The movie tells the story of Andrew Beckett (Tom Hanks), a Senior Associate at the largest corporate law firm in Philadelphia. Beckett hides his homosexuality and his status as an AIDS patient from the other members of the law firm. On the day Beckett is assigned the firm's newest and most important case, a partner in the firm notices a lesion on Beckett's forehead. Although Beckett attributes the lesion to a raquetball injury, it is actually due to Kaposi's Sarcoma, a form of cancer marked by multiple tumors on the lymph nodes and skin.
Shortly thereafter, Beckett stays home from work for several days to try to find a way to hide his lesions. While at home, he finishes the paperwork for the case he has been assigned and then brings it to his office, leaving instructions for his assistants to file the paperwork the following day, which marks the end of the statute of limitations for the case. Later that morning he receives a call asking for the paperwork, as the paper copy cannot be found and there are no copies on the computer's hard drive. The paperwork is finally discovered in an alternate location and is filed with the court at the last possible moment. The following day Beckett is fired by the firm's partners.

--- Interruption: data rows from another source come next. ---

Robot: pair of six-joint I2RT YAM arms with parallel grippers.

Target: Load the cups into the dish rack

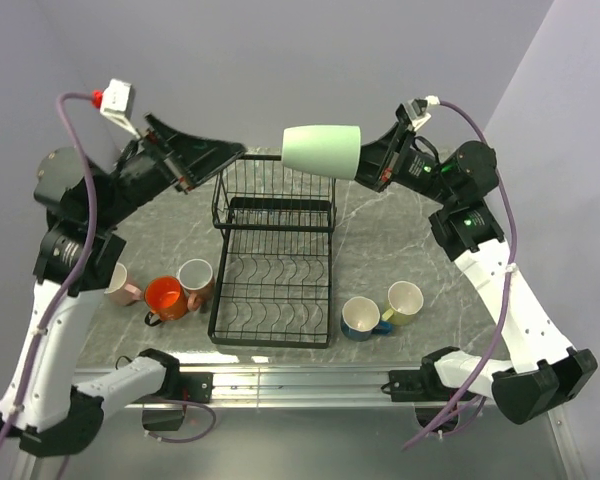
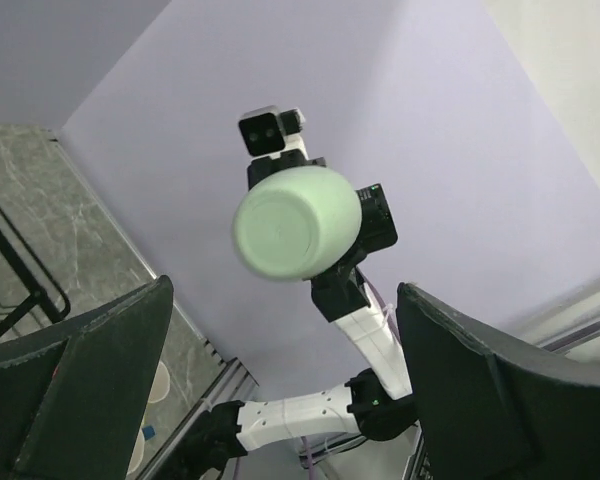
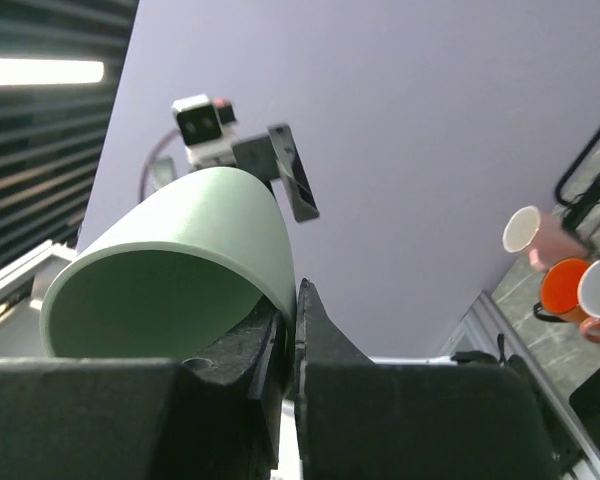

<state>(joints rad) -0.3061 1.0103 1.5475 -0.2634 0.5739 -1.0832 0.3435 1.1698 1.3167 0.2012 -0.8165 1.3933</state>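
Note:
The black wire dish rack (image 1: 275,262) stands mid-table. My right gripper (image 1: 364,163) is shut on the rim of a pale green mug (image 1: 322,150) and holds it on its side, high above the rack's far end. In the right wrist view the jaws (image 3: 292,305) pinch the green mug's wall (image 3: 195,235), one finger inside it. My left gripper (image 1: 218,153) is open and empty, raised by the rack's far left corner. In the left wrist view its fingers (image 2: 90,390) spread wide and the green mug's base (image 2: 295,222) faces them.
Pink (image 1: 119,285), orange (image 1: 165,297) and salmon (image 1: 197,277) mugs stand left of the rack. Blue (image 1: 361,318) and yellow-green (image 1: 404,301) mugs stand to its right. The left group also shows in the right wrist view (image 3: 565,285). Walls close in behind and at the right.

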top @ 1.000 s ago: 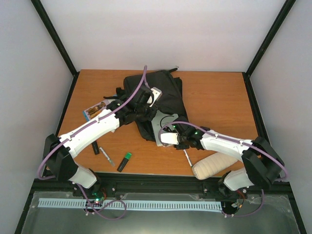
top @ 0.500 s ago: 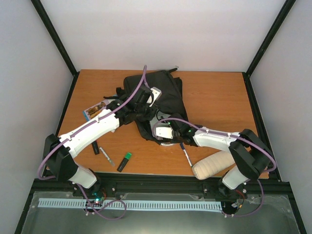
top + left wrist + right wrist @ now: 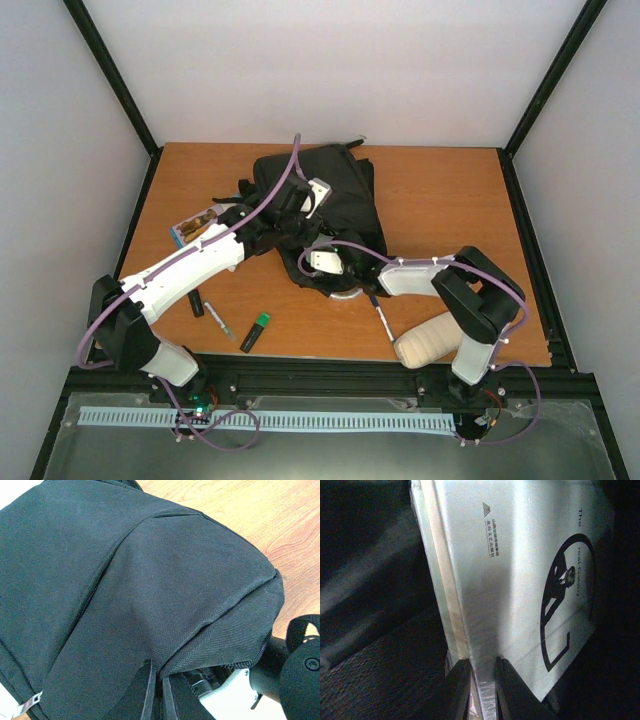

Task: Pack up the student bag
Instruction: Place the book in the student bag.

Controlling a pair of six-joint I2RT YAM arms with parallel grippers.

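The right claw (image 3: 476, 679), clamped on the book's (image 3: 520, 570) near edge, has the open student bag (image 3: 345, 185) straight ahead along the book's length, its fabric pinched tight and held up by the left claw (image 3: 156, 692).

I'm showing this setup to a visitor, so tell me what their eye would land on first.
The student bag, a big black backpack, dominates the middle of the wooden table, and the left gripper pinches a fold of its fabric. The right gripper clamps the edge of a grey book with a black circle on its cover, amid dark fabric at the bag's near end. A cream pouch lies at the near right edge.
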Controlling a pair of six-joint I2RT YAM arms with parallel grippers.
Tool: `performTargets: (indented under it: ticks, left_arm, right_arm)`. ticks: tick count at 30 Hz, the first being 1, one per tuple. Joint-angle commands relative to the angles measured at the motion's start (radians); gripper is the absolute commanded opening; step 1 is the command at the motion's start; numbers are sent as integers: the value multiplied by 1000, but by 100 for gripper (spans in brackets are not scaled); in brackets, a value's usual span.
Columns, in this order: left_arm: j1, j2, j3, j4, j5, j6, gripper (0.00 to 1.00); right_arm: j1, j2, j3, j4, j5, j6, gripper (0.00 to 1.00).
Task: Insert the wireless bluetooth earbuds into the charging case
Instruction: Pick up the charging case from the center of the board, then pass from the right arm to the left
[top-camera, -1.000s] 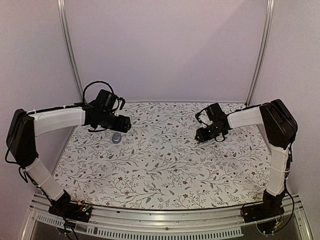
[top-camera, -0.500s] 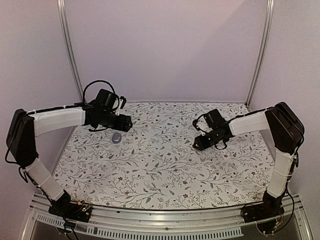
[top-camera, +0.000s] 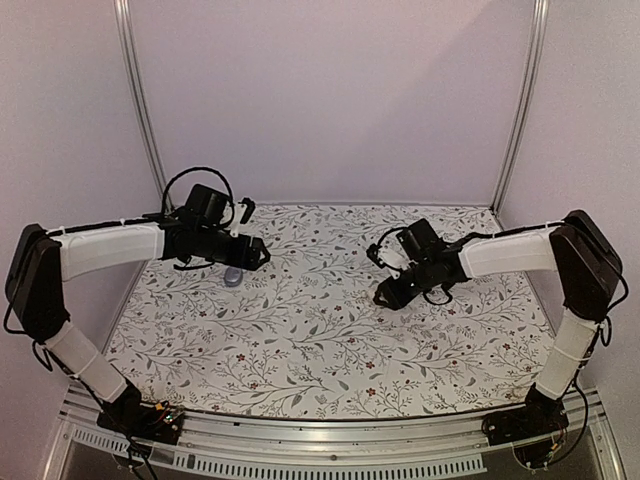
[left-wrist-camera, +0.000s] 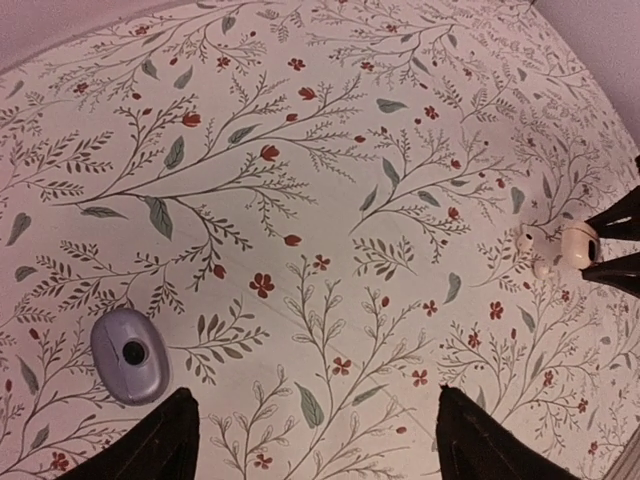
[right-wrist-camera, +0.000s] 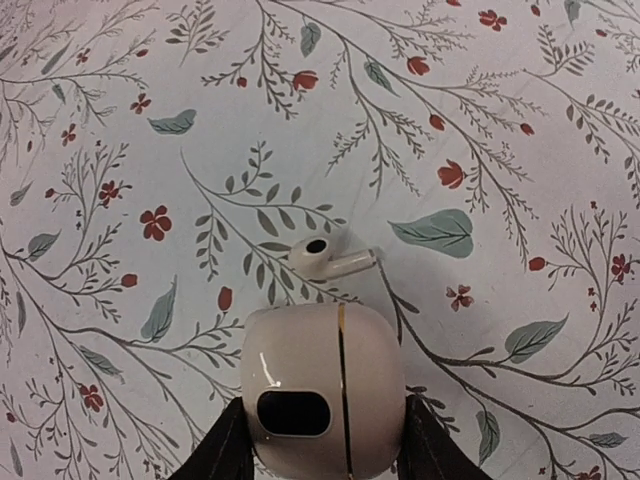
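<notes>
**Left arm.** The left gripper (left-wrist-camera: 315, 395) hangs over the far-left part of the floral table (top-camera: 330, 340). Its fingers (left-wrist-camera: 150, 445) stand wide apart with nothing between them. A lilac oval object (left-wrist-camera: 130, 353) with a dark round centre lies flat on the table just ahead of the left-hand finger, near the left edge and toward the far-left corner. The fingers do not touch it.

**Right arm.** The right gripper (right-wrist-camera: 322, 405) reaches low over the table, a little right of its centre. Its fingers (right-wrist-camera: 225, 450) are drawn in narrow and clamp the white charging case (right-wrist-camera: 320, 370) from both sides. The case shows a thin seam down its middle and a dark oval window on one half (whether the underside rests on the table cannot be told from either wrist view).

**Earbud.** One white earbud (right-wrist-camera: 330, 258) lies on its side on the table just beyond the case, apart from it by a narrow gap. Its stem points toward the right of the right wrist view. It sits outside the case and neither gripper touches it.
</notes>
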Motion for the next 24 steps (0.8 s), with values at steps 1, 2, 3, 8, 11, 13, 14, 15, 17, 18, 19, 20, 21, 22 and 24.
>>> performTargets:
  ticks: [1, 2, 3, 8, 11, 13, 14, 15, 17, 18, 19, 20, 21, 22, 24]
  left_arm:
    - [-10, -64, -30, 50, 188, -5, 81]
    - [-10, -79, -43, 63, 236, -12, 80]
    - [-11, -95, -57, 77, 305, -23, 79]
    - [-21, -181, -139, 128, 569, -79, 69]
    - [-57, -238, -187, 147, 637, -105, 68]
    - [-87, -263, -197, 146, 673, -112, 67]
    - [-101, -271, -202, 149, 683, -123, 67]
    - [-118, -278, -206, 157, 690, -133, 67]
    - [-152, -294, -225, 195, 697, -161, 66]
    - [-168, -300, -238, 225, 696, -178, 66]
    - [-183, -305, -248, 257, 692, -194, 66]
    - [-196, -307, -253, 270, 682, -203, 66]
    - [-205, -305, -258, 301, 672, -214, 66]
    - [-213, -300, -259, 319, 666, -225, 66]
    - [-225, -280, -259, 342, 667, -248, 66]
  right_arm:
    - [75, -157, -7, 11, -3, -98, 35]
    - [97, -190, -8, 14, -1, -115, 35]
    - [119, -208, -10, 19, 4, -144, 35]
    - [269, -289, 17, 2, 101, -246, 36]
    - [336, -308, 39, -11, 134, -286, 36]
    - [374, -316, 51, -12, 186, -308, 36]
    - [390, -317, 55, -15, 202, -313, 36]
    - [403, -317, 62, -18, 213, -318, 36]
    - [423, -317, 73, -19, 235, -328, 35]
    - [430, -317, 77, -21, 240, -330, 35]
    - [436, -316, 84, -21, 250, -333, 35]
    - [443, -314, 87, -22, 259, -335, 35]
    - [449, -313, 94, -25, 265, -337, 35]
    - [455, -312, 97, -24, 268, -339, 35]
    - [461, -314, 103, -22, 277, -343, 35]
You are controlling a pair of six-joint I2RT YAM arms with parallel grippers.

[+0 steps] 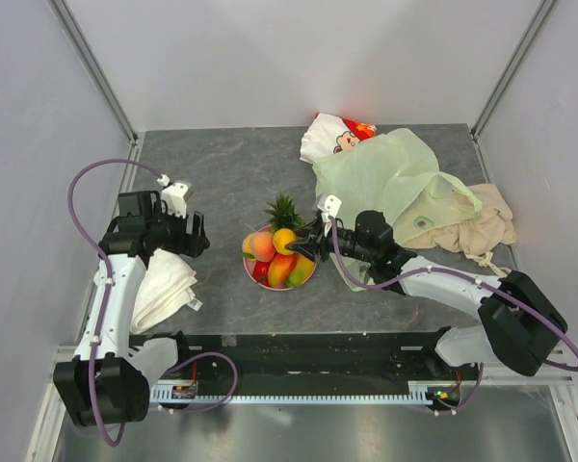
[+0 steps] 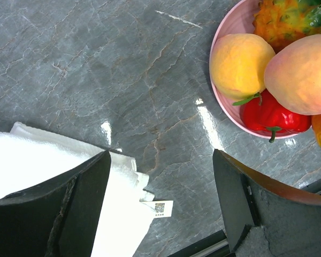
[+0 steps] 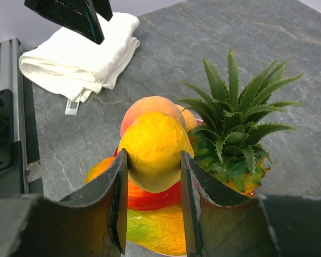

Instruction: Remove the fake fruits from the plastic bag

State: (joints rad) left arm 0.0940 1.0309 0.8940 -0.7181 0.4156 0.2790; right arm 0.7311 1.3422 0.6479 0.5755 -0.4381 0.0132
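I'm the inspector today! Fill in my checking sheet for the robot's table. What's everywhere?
Surface: grey marbled table.
Job's things: pineapple, peach and red pepper piled on the pink plate; plastic bag crumpled at back right, contents not visible.
Clutter: white towel, cartoon pouch, beige cloth.
Grippers: left gripper open, holding nothing, near the towel; right gripper shut on a yellow fruit above the plate.
Cables: purple cables looped along both arms.
Surroundings: pale walls, metal frame posts.

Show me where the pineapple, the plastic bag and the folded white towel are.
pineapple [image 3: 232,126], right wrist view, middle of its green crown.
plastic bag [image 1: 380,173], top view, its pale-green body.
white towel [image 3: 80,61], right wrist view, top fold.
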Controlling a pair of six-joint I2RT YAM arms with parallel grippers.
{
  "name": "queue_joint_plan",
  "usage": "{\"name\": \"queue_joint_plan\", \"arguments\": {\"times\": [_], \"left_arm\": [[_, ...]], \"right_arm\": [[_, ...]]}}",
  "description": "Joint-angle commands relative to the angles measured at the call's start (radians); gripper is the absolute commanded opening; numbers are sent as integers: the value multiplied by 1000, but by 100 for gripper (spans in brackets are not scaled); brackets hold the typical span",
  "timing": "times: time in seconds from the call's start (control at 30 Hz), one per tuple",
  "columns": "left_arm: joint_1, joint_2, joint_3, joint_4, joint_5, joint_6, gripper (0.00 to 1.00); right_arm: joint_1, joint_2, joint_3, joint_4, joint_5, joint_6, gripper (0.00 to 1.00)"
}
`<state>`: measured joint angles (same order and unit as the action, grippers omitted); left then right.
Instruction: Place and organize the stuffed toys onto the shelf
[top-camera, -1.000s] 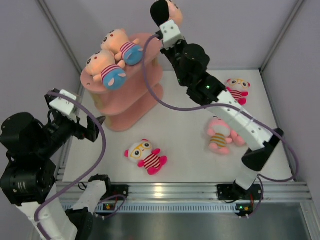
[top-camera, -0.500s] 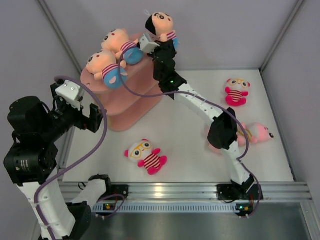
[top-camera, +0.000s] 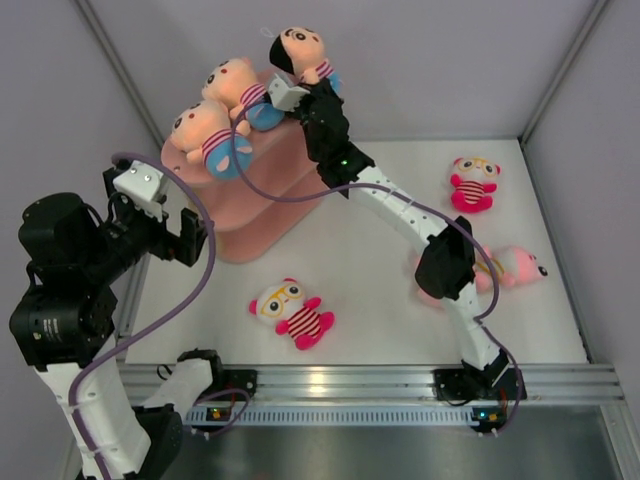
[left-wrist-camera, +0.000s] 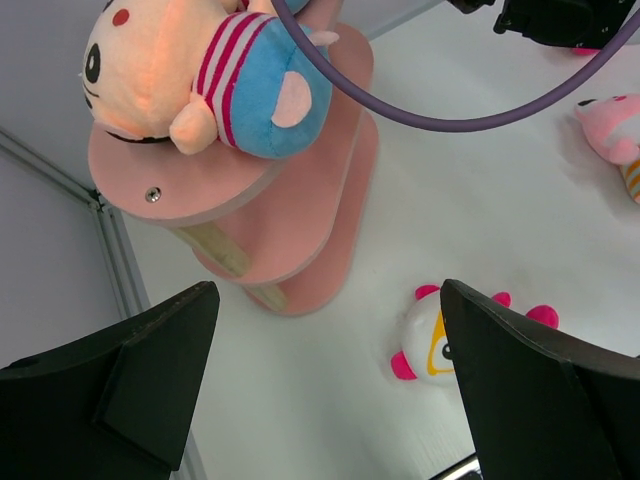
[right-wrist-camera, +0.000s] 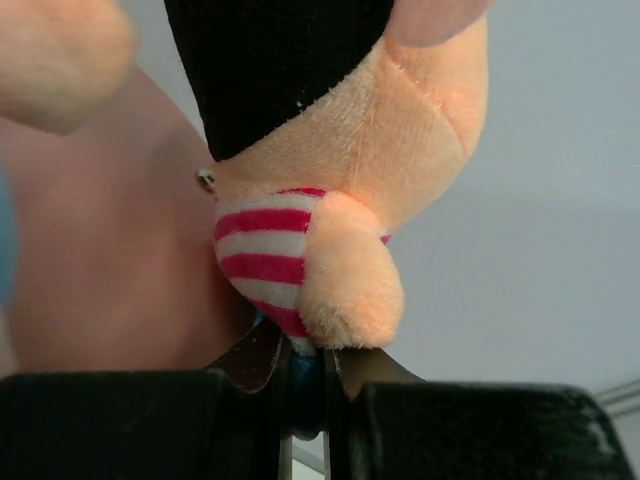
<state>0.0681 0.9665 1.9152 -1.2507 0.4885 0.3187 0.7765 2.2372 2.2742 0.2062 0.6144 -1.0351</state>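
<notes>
My right gripper (top-camera: 313, 85) is shut on the blue bottom of a black-haired peach doll (top-camera: 300, 52), seen close in the right wrist view (right-wrist-camera: 330, 160), holding it over the far end of the pink shelf (top-camera: 255, 215). Two peach dolls (top-camera: 212, 137) (top-camera: 240, 90) lie on the shelf's top board; one shows in the left wrist view (left-wrist-camera: 200, 75). A white-faced magenta doll (top-camera: 292, 312) lies on the table in front of the shelf and also shows in the left wrist view (left-wrist-camera: 440, 340). My left gripper (top-camera: 195, 238) is open and empty, left of the shelf.
Another white-faced magenta doll (top-camera: 473, 182) lies at the right back. A pink doll with yellow stripes (top-camera: 510, 266) lies partly behind the right arm's elbow. Grey walls close the left, back and right. A metal rail (top-camera: 350, 380) runs along the near edge.
My right arm has swung left with the black-haired doll, from above the shelf's right end to its far end. The left arm has lifted slightly.
</notes>
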Motion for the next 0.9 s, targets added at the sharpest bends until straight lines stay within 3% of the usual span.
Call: {"name": "queue_joint_plan", "arguments": {"times": [0.0,0.23,0.57,0.87], "left_arm": [[-5,5,-13,11,1,11,99],[-5,-6,-133,89,-48,0,99],[-5,-11,-153,91,-48,2,98],[-4,-18,-157,92,-31,-6,98]], "right_arm": [[4,-82,42,-108,-152,49,0],[21,-79,64,-136,-165,81,0],[40,-96,64,-188,-203,105,1],[40,-97,88,-206,-260,173,11]]}}
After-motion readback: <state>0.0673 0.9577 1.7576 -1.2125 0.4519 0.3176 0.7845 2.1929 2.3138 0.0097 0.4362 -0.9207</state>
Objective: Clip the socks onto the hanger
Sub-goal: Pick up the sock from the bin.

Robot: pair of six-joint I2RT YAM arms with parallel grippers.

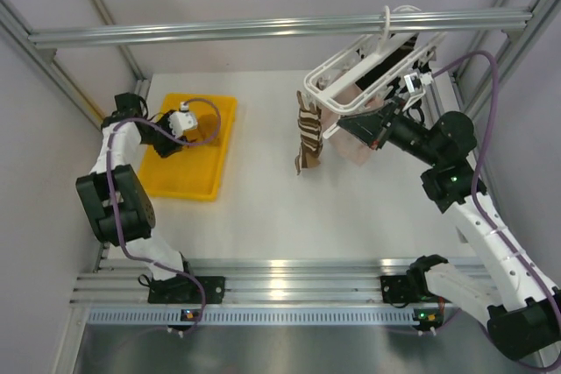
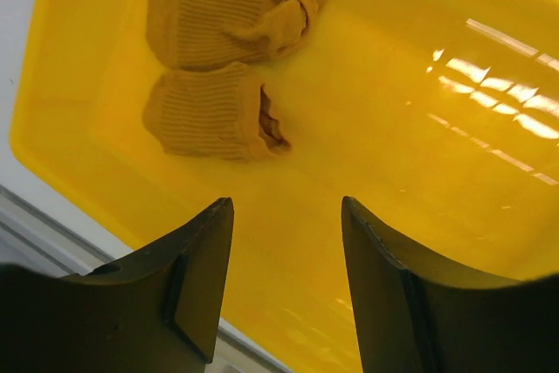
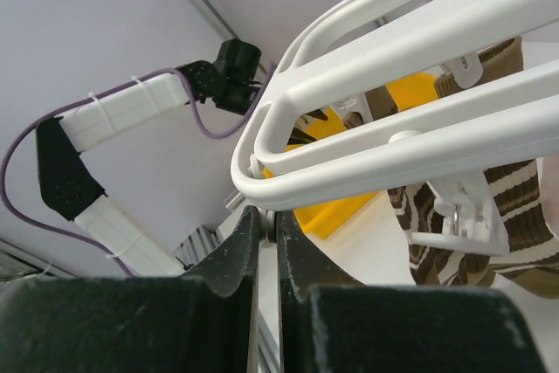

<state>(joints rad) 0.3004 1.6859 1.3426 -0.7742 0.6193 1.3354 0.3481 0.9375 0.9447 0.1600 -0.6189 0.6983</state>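
Mustard socks (image 2: 205, 111) lie below spread left end effector (image 2: 286, 216); right end effector (image 3: 268, 216) pressed together by hanger (image 3: 367, 163)

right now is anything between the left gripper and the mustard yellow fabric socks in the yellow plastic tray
Nothing visible does. The open left gripper hangs over the yellow plastic tray; the two mustard yellow fabric socks lie beyond its fingertips, only bare tray floor between.
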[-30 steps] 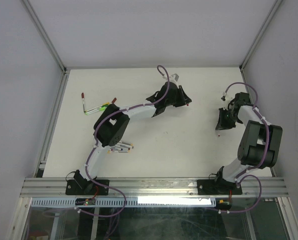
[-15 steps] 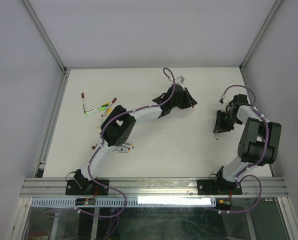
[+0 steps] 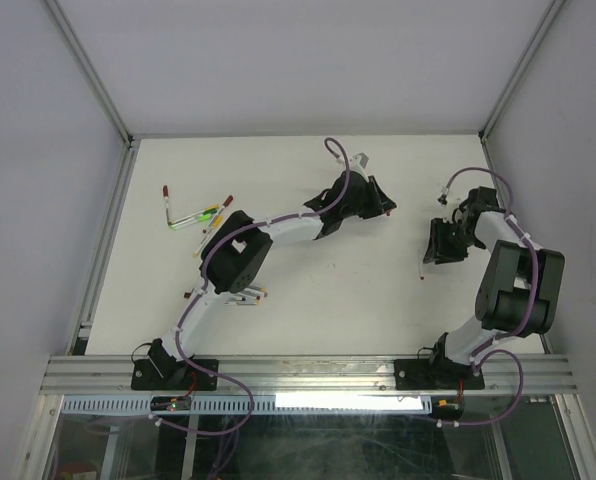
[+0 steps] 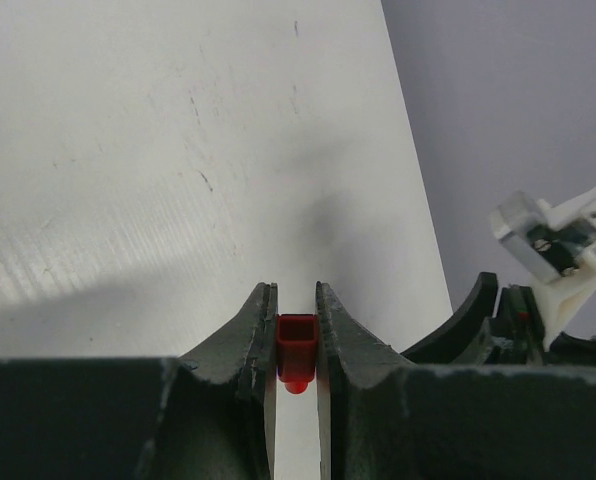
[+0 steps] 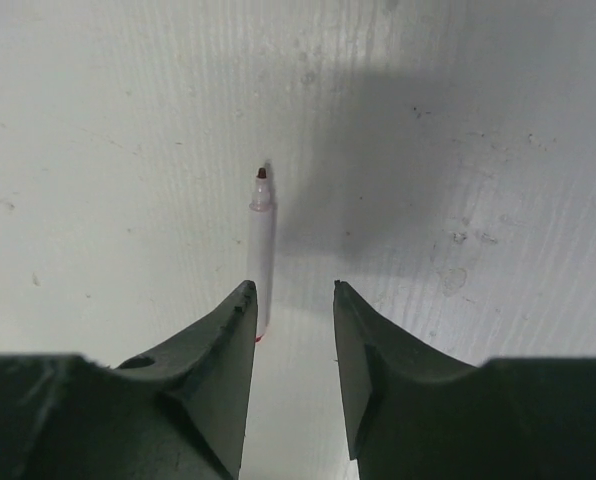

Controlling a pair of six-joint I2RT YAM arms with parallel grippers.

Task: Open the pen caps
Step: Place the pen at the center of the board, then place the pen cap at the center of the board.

Beckett believes that someone deliberately hid his paperwork to give the firm an excuse to fire him, and that the firing is actually as a result of his diagnosis with AIDS. He asks several attorneys to take his case, including personal injury lawyer Joe Miller (Denzel Washington). Miller has mysophobia and knows little about Beckett's disease. After declining to take the case, Miller immediately visits his doctor to find out if he could have contracted the disease. The doctor explains the methods of AIDS infection.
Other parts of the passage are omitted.